EXERCISE REQUIREMENTS
Copy out every line of the data exactly.

***** DATA IN THIS EXERCISE *****

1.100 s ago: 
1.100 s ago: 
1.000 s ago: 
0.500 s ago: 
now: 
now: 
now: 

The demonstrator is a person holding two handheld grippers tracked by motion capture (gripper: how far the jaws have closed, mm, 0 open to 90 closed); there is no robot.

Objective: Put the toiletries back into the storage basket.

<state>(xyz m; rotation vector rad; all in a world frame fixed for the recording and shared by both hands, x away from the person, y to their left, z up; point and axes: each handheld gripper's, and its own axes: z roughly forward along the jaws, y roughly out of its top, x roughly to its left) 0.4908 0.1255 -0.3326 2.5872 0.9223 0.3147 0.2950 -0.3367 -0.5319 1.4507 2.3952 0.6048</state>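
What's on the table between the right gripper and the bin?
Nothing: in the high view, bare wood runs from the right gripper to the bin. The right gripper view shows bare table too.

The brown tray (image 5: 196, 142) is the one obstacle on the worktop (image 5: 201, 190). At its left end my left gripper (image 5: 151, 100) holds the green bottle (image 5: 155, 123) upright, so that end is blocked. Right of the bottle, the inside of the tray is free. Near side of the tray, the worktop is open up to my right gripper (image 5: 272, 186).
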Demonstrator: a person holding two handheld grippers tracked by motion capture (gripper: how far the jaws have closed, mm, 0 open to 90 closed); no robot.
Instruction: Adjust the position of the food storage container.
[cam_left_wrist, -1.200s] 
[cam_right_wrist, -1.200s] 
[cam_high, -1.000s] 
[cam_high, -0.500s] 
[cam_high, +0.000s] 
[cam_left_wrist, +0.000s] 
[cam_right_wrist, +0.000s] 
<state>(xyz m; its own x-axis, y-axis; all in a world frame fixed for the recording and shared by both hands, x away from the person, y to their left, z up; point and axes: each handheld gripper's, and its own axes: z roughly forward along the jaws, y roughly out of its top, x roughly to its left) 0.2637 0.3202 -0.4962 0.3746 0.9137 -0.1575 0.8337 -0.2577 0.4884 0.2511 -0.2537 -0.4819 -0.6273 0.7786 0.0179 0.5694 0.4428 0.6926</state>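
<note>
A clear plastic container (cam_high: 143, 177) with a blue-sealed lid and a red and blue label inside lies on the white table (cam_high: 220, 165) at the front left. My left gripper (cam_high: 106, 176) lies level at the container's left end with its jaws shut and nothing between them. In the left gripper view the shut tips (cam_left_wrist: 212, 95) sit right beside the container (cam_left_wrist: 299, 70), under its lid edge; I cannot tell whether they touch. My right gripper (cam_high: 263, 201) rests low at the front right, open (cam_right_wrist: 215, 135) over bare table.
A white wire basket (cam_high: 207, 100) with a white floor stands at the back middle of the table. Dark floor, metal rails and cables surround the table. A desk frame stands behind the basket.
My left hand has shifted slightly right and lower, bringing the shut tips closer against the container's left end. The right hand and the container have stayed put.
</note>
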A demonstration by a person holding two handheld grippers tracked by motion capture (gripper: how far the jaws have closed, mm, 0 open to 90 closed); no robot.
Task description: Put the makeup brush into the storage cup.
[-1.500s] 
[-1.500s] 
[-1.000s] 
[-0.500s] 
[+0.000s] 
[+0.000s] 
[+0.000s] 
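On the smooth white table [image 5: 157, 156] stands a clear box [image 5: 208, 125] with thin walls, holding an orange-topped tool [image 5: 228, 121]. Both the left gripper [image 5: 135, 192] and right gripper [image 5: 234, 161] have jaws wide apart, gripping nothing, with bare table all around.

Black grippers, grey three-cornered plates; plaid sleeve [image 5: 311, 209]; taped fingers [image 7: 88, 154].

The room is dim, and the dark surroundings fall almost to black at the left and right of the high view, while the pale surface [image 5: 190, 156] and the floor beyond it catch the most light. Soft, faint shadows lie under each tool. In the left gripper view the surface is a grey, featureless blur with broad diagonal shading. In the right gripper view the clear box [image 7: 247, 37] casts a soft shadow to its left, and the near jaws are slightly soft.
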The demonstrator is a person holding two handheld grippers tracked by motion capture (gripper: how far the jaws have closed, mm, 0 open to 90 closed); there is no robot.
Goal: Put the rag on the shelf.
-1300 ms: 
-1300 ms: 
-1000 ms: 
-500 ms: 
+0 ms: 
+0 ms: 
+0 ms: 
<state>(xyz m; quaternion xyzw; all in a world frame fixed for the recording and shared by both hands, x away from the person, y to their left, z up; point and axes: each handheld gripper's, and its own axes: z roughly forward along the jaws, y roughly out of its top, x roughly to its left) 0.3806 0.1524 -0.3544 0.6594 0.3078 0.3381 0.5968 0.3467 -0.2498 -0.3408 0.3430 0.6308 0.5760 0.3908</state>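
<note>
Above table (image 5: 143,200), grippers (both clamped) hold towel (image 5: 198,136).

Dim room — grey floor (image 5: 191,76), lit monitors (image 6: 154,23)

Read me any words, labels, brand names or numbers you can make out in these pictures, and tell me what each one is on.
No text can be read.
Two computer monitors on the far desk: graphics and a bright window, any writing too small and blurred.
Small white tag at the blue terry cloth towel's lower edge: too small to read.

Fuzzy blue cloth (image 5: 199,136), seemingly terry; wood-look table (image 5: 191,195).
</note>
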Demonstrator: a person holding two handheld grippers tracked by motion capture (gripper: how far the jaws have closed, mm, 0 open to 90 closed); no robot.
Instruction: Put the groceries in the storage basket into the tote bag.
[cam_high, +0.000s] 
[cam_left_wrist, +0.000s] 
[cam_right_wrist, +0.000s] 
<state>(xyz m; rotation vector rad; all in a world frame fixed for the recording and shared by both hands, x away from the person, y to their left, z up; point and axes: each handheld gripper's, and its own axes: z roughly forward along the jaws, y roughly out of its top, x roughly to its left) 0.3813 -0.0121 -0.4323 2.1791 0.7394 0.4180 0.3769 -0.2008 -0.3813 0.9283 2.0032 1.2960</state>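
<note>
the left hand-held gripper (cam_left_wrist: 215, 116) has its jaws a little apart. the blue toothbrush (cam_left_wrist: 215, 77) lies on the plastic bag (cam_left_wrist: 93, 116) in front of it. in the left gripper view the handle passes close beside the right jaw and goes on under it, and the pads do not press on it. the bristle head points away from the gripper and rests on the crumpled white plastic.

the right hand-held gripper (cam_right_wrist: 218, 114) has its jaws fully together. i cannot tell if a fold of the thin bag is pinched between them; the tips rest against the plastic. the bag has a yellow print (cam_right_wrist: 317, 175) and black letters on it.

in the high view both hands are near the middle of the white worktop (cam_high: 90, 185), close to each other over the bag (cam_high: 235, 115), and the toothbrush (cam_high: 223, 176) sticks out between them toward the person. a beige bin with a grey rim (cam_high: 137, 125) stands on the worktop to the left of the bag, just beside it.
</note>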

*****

OUTPUT
1.100 s ago: 
1.100 s ago: 
1.000 s ago: 
0.500 s ago: 
now: 
now: 
now: 

The demonstrator is a person holding two handheld grippers tracked by motion capture (gripper: how far the jaws have closed, mm, 0 open to 90 closed); there is no robot.

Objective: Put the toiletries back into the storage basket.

<state>(xyz m; rotation vector rad; all in a world frame fixed for the recording and shared by both hands, x away from the person, y to their left, z up; point and axes: each handheld gripper's, and its own axes: z roughly forward along the jaws, y roughly out of its top, x roughly to its left) 0.4908 0.1255 -0.3326 2.5872 0.9223 0.3147 0.2950 -0.3367 -0.5319 1.4507 2.3952 0.6048</state>
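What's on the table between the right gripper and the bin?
Nothing: in the high view, bare wood runs from the right gripper to the bin. The right gripper view shows bare table too.

The brown tray (image 5: 196, 142) is the one obstacle on the worktop (image 5: 201, 190). At its left end my left gripper (image 5: 151, 100) holds the green bottle (image 5: 155, 123) upright, so that end is blocked. Right of the bottle, the inside of the tray is free. Near side of the tray, the worktop is open up to my right gripper (image 5: 272, 186).
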Demonstrator: a person holding two handheld grippers tracked by motion capture (gripper: how far the jaws have closed, mm, 0 open to 90 closed); no robot.
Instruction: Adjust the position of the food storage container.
[cam_left_wrist, -1.200s] 
[cam_right_wrist, -1.200s] 
[cam_high, -1.000s] 
[cam_high, -0.500s] 
[cam_high, +0.000s] 
[cam_left_wrist, +0.000s] 
[cam_right_wrist, +0.000s] 
<state>(xyz m; its own x-axis, y-axis; all in a world frame fixed for the recording and shared by both hands, x away from the person, y to their left, z up; point and axes: each handheld gripper's, and its own axes: z roughly forward along the jaws, y roughly out of its top, x roughly to its left) 0.2637 0.3202 -0.4962 0.3746 0.9137 -0.1575 0.8337 -0.2577 0.4884 0.2511 -0.2537 -0.4819 -0.6273 0.7786 0.0179 0.5694 0.4428 0.6926</state>
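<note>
A clear plastic container (cam_high: 143, 177) with a blue-sealed lid and a red and blue label inside lies on the white table (cam_high: 220, 165) at the front left. My left gripper (cam_high: 106, 176) lies level at the container's left end with its jaws shut and nothing between them. In the left gripper view the shut tips (cam_left_wrist: 212, 95) sit right beside the container (cam_left_wrist: 299, 70), under its lid edge; I cannot tell whether they touch. My right gripper (cam_high: 263, 201) rests low at the front right, open (cam_right_wrist: 215, 135) over bare table.
A white wire basket (cam_high: 207, 100) with a white floor stands at the back middle of the table. Dark floor, metal rails and cables surround the table. A desk frame stands behind the basket.
My left hand has shifted slightly right and lower, bringing the shut tips closer against the container's left end. The right hand and the container have stayed put.
</note>
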A demonstration by a person holding two handheld grippers tracked by motion capture (gripper: how far the jaws have closed, mm, 0 open to 90 closed); no robot.
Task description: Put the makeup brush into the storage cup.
[-1.500s] 
[-1.500s] 
[-1.000s] 
[-0.500s] 
[+0.000s] 
[+0.000s] 
[+0.000s] 
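On the smooth white table [image 5: 157, 156] stands a clear box [image 5: 208, 125] with thin walls, holding an orange-topped tool [image 5: 228, 121]. Both the left gripper [image 5: 135, 192] and right gripper [image 5: 234, 161] have jaws wide apart, gripping nothing, with bare table all around.

Black grippers, grey three-cornered plates; plaid sleeve [image 5: 311, 209]; taped fingers [image 7: 88, 154].

The room is dim, and the dark surroundings fall almost to black at the left and right of the high view, while the pale surface [image 5: 190, 156] and the floor beyond it catch the most light. Soft, faint shadows lie under each tool. In the left gripper view the surface is a grey, featureless blur with broad diagonal shading. In the right gripper view the clear box [image 7: 247, 37] casts a soft shadow to its left, and the near jaws are slightly soft.
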The demonstrator is a person holding two handheld grippers tracked by motion capture (gripper: how far the jaws have closed, mm, 0 open to 90 closed); there is no robot.
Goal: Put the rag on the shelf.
-1300 ms: 
-1300 ms: 
-1000 ms: 
-500 ms: 
+0 ms: 
+0 ms: 
+0 ms: 
<state>(xyz m; quaternion xyzw; all in a world frame fixed for the recording and shared by both hands, x away from the person, y to their left, z up; point and axes: each handheld gripper's, and its own axes: z roughly forward along the jaws, y roughly out of its top, x roughly to its left) 0.3806 0.1524 -0.3544 0.6594 0.3078 0.3381 0.5968 0.3467 -0.2498 -0.3408 0.3430 0.6308 0.5760 0.3908</state>
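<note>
Above table (image 5: 143,200), grippers (both clamped) hold towel (image 5: 198,136).

Dim room — grey floor (image 5: 191,76), lit monitors (image 6: 154,23)

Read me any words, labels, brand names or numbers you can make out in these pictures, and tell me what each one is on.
No text can be read.
Two computer monitors on the far desk: graphics and a bright window, any writing too small and blurred.
Small white tag at the blue terry cloth towel's lower edge: too small to read.

Fuzzy blue cloth (image 5: 199,136), seemingly terry; wood-look table (image 5: 191,195).
</note>
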Demonstrator: a person holding two handheld grippers tracked by motion capture (gripper: how far the jaws have closed, mm, 0 open to 90 closed); no robot.
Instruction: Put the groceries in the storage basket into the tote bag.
[cam_high, +0.000s] 
[cam_left_wrist, +0.000s] 
[cam_right_wrist, +0.000s] 
<state>(xyz m; rotation vector rad; all in a world frame fixed for the recording and shared by both hands, x away from the person, y to their left, z up; point and axes: each handheld gripper's, and its own axes: z roughly forward along the jaws, y roughly out of its top, x roughly to its left) 0.3813 -0.0121 -0.4323 2.1791 0.7394 0.4180 0.3769 -0.2008 -0.3813 0.9283 2.0032 1.2960</state>
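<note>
the left hand-held gripper (cam_left_wrist: 215, 116) has its jaws a little apart. the blue toothbrush (cam_left_wrist: 215, 77) lies on the plastic bag (cam_left_wrist: 93, 116) in front of it. in the left gripper view the handle passes close beside the right jaw and goes on under it, and the pads do not press on it. the bristle head points away from the gripper and rests on the crumpled white plastic.

the right hand-held gripper (cam_right_wrist: 218, 114) has its jaws fully together. i cannot tell if a fold of the thin bag is pinched between them; the tips rest against the plastic. the bag has a yellow print (cam_right_wrist: 317, 175) and black letters on it.

in the high view both hands are near the middle of the white worktop (cam_high: 90, 185), close to each other over the bag (cam_high: 235, 115), and the toothbrush (cam_high: 223, 176) sticks out between them toward the person. a beige bin with a grey rim (cam_high: 137, 125) stands on the worktop to the left of the bag, just beside it.
</note>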

This concludes the output.